Quem está a ganhar com estas guerras comerciais? Se Trump não está a ganhar, os EUA não ganham, a China também não, a Europa aparentemente também não. Então, quem está a ganhar com isto?
Toda a gente é perdedor. Foi uma péssima ideia. Trump começou por dizer que as guerras comerciais são fáceis de vencer. Não são. Ainda não temos nenhum acordo depois de mais de três anos de negociações. A única coisa que eles têm é o chamado “acordo de Fase 1”. Um “acordo da Fase 1” é o que um governo “normal” teria negociado com a China há muitos anos. O mundo perdeu imenso por causa desta incerteza, e a realidade é que, mesmo que exista um acordo que os mercados celebrem, se pensarem por um minuto, todos sabem que, quando for conveniente para Trump, ele rasgará o acordo.

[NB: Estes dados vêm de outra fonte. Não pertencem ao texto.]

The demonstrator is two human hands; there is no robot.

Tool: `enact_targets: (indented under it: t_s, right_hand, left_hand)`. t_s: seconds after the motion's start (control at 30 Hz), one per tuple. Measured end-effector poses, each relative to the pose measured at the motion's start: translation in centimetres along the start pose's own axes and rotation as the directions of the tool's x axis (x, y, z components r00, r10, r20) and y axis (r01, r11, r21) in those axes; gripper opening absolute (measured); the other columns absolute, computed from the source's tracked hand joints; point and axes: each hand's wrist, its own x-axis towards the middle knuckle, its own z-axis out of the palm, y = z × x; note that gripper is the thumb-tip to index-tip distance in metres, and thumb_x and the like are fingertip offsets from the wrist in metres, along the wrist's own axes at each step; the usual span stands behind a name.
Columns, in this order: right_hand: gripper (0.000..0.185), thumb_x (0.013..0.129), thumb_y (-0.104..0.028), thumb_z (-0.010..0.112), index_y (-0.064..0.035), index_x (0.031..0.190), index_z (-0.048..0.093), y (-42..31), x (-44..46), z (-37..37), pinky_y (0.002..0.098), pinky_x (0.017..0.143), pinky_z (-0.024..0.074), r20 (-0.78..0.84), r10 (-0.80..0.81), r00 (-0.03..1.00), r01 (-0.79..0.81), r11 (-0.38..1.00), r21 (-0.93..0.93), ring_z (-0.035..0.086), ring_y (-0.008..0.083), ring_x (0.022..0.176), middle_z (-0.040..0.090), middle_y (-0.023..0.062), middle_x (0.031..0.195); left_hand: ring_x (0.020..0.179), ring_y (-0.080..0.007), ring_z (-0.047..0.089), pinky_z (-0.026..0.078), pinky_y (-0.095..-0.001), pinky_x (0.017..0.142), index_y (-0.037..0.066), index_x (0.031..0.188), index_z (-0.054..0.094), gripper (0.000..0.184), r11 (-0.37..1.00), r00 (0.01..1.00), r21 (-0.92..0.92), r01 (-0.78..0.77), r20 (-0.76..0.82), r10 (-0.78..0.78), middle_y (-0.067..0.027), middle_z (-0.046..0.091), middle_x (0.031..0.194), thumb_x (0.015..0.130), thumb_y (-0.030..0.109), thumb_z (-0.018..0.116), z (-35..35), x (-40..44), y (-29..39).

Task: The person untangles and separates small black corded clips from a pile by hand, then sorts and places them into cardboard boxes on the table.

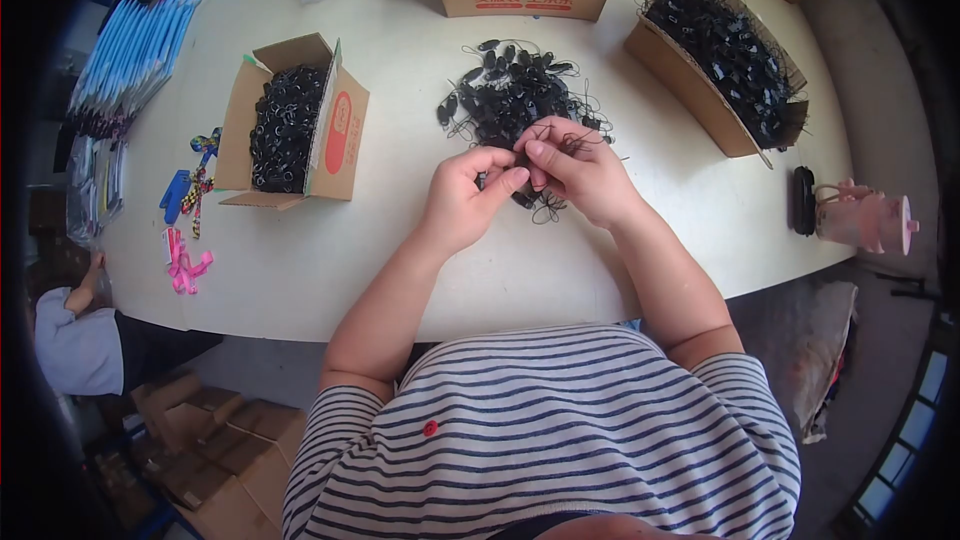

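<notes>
The left hand (470, 190) and right hand (580, 172) meet over the near edge of a pile (510, 90) of small black pieces on the counter (560, 290). Each grip is nearly closed, thumb drawn in against the fingers, and between them they have a black piece (522, 158); the fingers hide its shape and exactly where each grip touches it. Thin loops (545, 208) trail from the pile, and strands show around the right hand's fingers. One open box (340, 140) of black pieces stands to the left of the pile, another (685, 90) to the right.

The piece should weigh almost nothing. Its body looks stiff and smooth, probably plastic, so it might turn or slip in a loose pinch; the loop looks soft and limp, apt to snag on its neighbours. The body seems the surer place to take hold, with a light fingertip pinch, while the cord is best held close to where it joins, since farther out it would simply bend
</notes>
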Motion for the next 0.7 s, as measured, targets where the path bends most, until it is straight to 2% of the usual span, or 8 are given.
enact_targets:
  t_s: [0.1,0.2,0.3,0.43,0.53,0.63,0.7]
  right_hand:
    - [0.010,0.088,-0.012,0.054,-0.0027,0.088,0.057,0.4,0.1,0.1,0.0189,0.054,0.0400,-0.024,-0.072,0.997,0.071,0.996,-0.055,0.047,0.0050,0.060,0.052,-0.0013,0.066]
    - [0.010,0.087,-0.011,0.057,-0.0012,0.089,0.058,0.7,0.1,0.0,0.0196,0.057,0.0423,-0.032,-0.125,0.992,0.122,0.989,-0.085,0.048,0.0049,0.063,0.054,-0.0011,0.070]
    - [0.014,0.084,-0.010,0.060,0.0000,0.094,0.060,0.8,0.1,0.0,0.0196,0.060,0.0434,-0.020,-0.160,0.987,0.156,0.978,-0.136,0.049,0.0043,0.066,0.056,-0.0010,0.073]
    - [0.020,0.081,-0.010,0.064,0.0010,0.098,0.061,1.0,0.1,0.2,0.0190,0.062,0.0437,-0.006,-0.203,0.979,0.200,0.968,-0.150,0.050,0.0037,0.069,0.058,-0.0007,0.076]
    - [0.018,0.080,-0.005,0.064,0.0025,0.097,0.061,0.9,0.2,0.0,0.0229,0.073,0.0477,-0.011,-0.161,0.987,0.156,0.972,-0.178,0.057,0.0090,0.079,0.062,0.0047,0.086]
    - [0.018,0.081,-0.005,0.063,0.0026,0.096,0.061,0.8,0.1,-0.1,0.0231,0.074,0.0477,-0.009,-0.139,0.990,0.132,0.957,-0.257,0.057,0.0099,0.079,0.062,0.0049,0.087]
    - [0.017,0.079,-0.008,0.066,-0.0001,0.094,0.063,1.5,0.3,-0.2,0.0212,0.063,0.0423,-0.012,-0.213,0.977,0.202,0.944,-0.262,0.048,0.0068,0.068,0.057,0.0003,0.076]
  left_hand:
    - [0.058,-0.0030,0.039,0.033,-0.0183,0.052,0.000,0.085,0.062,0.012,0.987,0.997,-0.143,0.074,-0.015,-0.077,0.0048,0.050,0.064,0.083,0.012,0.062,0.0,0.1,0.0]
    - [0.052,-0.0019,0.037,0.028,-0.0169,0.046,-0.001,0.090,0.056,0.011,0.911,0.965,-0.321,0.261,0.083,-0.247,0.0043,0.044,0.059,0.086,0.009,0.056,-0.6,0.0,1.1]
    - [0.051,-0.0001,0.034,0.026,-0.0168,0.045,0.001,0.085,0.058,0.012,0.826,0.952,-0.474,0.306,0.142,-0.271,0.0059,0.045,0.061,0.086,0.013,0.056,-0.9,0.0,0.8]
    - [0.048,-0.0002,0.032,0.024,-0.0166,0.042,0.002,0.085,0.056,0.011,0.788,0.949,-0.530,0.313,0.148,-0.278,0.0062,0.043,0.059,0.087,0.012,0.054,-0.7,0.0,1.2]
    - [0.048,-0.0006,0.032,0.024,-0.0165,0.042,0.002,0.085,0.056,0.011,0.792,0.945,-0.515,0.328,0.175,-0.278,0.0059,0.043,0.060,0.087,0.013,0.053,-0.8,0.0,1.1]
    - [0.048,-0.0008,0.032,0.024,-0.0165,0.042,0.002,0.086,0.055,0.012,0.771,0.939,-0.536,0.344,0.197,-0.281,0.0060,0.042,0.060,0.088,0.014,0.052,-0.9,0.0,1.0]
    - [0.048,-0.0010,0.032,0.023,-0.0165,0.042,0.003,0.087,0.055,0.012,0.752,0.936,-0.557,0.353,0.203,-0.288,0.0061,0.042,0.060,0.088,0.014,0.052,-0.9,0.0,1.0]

Vamos para o clima. Já se vêem as consequências da mudança climática. É bem visível. Toda a gente fala sobre um “acordo verde”, mas quem é que vai pagar por essa transição, a transição económica para uma economia mais verde? Especialmente agora que a economia em todo o lado está a desacelerar?
Quando entramos na Segunda Guerra Mundial, alguém disse: Podemos pagar? Não me lembro de alguém dizer: Oh, vamo-nos render aos alemães porque nos vai custar muito dinheiro… Estamos a travar uma guerra que está no coração da nossa existência, do nosso padrão de vida. Nos EUA perdemos quase 2% do PIB todos os anos: Os incêndios, as inundações, os furacões, os episódios de frio extremo… É, verdadeiramente, um ataque ao nosso mundo tal como o conhecemos.
O que é que sugere?
Duas coisas. Liderei a comissão internacional com a lei severa e analisamos o que seria necessário para alcançar as metas de Paris e de Copenhaga, garantindo que o aumento da temperatura não fosse superior a 1,5 a 2 graus centígrados, e estávamos convencidos de que o nosso relatório – de uma comissão inteira – poderia alcançar isso com custos modestos. E que, de facto, seria bom para nossa economia, o que a estimularia – falávamos de uma desaceleração – Os investimentos de que precisaríamos forneceriam o estímulo à economia. Portanto, a ideia de que teríamos de sacrificar algo estava absolutamente errada.
Há eleições nos EUA no próximo ano. Quem acha que poderia ganhar a Donald Trump?
Acho que qualquer um dos principais candidatos democratas. As sondagens mostram que todos eles derrotam Donald Trump.
Voltaria à política se lhe pedissem?
Sim, provavelmente voltaria. Penso que este é um momento de crise para os EUA e para o mundo, e acho claro de que precisamos de reformar a maneira como a nossa sociedade e a nossa economia funcionam.